**TASK TO CARRY OUT**
Copy all lines holding the word "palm" from the entries.

BEGIN INPUT

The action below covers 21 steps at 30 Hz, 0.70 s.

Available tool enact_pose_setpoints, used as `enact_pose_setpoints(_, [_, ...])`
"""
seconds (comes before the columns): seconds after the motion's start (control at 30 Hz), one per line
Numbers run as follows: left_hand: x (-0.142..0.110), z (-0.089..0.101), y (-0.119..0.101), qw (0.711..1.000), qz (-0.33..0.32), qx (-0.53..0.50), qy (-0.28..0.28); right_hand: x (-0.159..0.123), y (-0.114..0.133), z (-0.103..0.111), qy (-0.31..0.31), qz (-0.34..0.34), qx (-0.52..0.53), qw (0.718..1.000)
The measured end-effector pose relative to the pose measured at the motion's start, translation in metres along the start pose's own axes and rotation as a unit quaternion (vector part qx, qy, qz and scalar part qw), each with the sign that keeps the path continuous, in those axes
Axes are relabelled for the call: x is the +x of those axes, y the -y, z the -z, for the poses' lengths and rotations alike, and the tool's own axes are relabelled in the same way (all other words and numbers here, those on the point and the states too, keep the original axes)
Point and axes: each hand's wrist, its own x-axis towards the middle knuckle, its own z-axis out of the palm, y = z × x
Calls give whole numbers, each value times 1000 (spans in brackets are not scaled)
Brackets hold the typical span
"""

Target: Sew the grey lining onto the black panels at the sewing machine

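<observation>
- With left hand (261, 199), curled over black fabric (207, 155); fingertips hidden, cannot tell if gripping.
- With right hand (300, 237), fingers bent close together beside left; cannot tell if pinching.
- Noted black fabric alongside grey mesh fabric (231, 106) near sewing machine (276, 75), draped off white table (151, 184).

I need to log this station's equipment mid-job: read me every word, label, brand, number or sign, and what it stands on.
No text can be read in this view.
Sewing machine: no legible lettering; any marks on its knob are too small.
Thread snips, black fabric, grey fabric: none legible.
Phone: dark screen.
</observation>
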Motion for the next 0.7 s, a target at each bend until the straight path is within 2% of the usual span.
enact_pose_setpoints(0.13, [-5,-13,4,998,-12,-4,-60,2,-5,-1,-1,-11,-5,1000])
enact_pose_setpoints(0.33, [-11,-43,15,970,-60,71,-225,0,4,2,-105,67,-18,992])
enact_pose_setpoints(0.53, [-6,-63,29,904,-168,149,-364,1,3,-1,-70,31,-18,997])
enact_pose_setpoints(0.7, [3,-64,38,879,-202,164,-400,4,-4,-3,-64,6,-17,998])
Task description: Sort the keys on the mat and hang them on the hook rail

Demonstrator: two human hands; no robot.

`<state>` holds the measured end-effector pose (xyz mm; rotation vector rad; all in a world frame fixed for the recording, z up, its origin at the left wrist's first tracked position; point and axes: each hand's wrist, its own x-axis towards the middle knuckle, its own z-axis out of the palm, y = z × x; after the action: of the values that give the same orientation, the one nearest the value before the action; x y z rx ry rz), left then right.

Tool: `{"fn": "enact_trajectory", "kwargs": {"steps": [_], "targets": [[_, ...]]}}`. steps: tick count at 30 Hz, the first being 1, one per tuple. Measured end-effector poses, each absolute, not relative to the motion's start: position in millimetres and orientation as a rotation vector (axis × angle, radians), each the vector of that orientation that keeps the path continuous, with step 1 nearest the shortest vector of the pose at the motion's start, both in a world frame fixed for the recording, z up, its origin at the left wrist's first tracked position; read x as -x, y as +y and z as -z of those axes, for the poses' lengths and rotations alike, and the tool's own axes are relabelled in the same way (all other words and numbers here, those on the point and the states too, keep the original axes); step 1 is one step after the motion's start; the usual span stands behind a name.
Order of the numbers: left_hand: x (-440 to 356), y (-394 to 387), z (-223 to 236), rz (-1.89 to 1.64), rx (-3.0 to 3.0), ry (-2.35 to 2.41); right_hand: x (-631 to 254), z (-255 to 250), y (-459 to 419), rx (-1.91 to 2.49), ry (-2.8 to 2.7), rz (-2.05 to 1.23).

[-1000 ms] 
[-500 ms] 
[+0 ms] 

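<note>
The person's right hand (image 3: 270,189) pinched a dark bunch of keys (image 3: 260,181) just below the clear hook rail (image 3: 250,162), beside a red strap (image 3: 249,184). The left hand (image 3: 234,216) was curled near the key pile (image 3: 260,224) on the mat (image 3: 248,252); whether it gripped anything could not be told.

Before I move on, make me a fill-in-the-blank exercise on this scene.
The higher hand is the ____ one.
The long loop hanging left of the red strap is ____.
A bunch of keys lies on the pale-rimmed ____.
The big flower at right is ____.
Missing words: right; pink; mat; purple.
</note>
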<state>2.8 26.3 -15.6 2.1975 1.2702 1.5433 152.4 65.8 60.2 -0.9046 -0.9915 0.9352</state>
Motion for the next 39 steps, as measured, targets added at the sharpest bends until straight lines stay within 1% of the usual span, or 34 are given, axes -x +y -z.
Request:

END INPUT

**ANSWER TO THIS TASK**
Point and axes: each hand's wrist, its own x-axis towards the middle knuckle, its own z-axis out of the palm, y = z × x
`<state>` holds the measured end-effector pose (xyz mm; rotation vector rad; all in a world frame fixed for the recording, z up, its origin at the left wrist's first tracked position; point and axes: each hand's wrist, its own x-axis towards the middle knuckle, its own z-axis out of the palm, y = z × x; after the action: of the values that give the same orientation, the one nearest the value before the action; x y z rx ry rz), left then right.

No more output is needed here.